### Exercise directions
Could you repeat word for word only the lines from the one containing "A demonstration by" to the last line of the data below?

### Given information

---+---

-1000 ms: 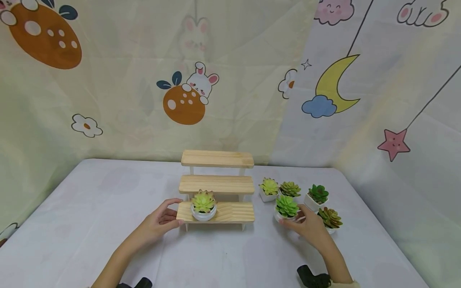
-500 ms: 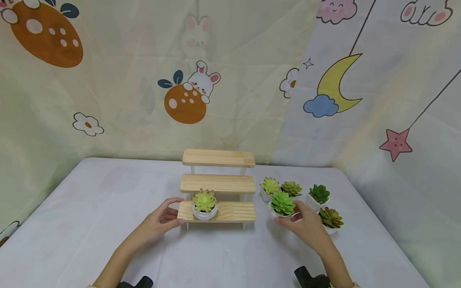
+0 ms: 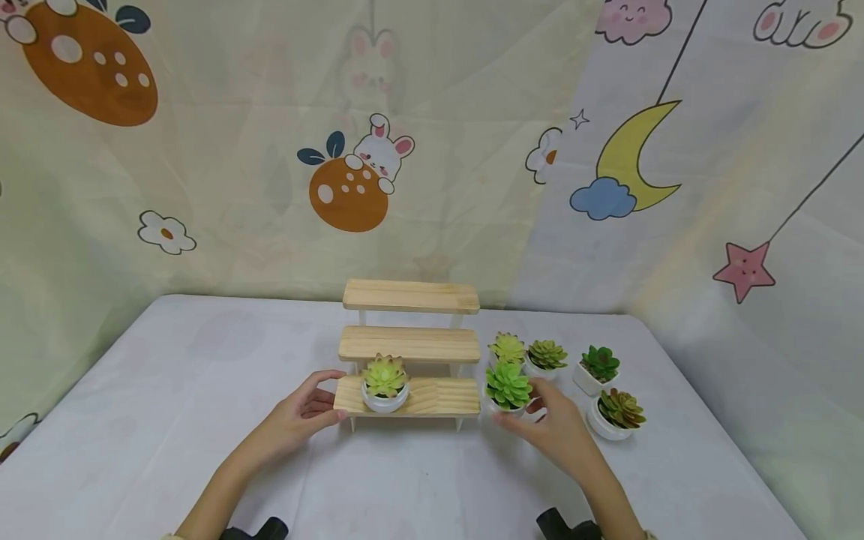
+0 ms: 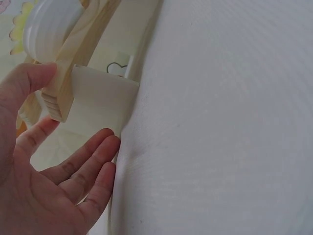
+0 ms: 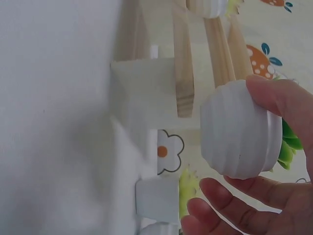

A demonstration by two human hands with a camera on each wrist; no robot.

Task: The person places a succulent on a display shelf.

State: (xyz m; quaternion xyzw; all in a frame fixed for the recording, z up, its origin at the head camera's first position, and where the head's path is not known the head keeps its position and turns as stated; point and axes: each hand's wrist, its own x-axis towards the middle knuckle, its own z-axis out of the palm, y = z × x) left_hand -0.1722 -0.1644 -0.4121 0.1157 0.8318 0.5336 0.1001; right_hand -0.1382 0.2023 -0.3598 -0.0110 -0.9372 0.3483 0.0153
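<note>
My right hand (image 3: 556, 431) grips a bright green potted succulent (image 3: 508, 384) by its white pot, just off the right end of a three-step wooden plant stand (image 3: 410, 343). In the right wrist view, thumb and fingers are on opposite sides of the ribbed white pot (image 5: 239, 129), held above the table. My left hand (image 3: 301, 415) pinches the left end of the stand's lowest step (image 4: 59, 95) between thumb and index finger; its other fingers are loosely bent below. A yellow-green succulent with reddish tips (image 3: 385, 377) stands in a round white pot on that step, left of centre.
Right of the stand, a yellow-green succulent (image 3: 508, 347) and an olive one (image 3: 547, 355) stand close together. Farther right are a dark green succulent (image 3: 600, 364) and a brownish-green one (image 3: 619, 409). Behind the white-covered table (image 3: 223, 352) hangs a printed curtain (image 3: 459, 150).
My right hand has carried the bright green succulent leftward from the group of pots to beside the stand. The left hand keeps its place on the lowest step.
</note>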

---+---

### Solution to this problem
A demonstration by two human hands with a camera on each wrist; no robot.

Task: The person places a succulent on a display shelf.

State: (xyz m; quaternion xyzw; all in a frame fixed for the recording, z up, its origin at the head camera's first position, and where the head's path is not known the head keeps its position and turns as stated; point and axes: each hand's wrist, its own x-axis towards the middle knuckle, its own z-axis out of the palm, y = z × x) left_hand -0.1722 -0.1644 -0.4121 0.1157 0.8318 0.5336 0.1001; right_hand -0.1382 0.2023 -0.3598 -0.0110 -0.9372 0.3483 0.0153
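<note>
My right hand (image 3: 556, 431) grips a bright green potted succulent (image 3: 508, 384) by its white pot, just off the right end of a three-step wooden plant stand (image 3: 410, 343). In the right wrist view, thumb and fingers are on opposite sides of the ribbed white pot (image 5: 239, 129), held above the table. My left hand (image 3: 301, 415) pinches the left end of the stand's lowest step (image 4: 59, 95) between thumb and index finger; its other fingers are loosely bent below. A yellow-green succulent with reddish tips (image 3: 385, 377) stands in a round white pot on that step, left of centre.
Right of the stand, a yellow-green succulent (image 3: 508, 347) and an olive one (image 3: 547, 355) stand close together. Farther right are a dark green succulent (image 3: 600, 364) and a brownish-green one (image 3: 619, 409). Behind the white-covered table (image 3: 223, 352) hangs a printed curtain (image 3: 459, 150).
My right hand has carried the bright green succulent leftward from the group of pots to beside the stand. The left hand keeps its place on the lowest step.
</note>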

Here the work on this exercise is complete.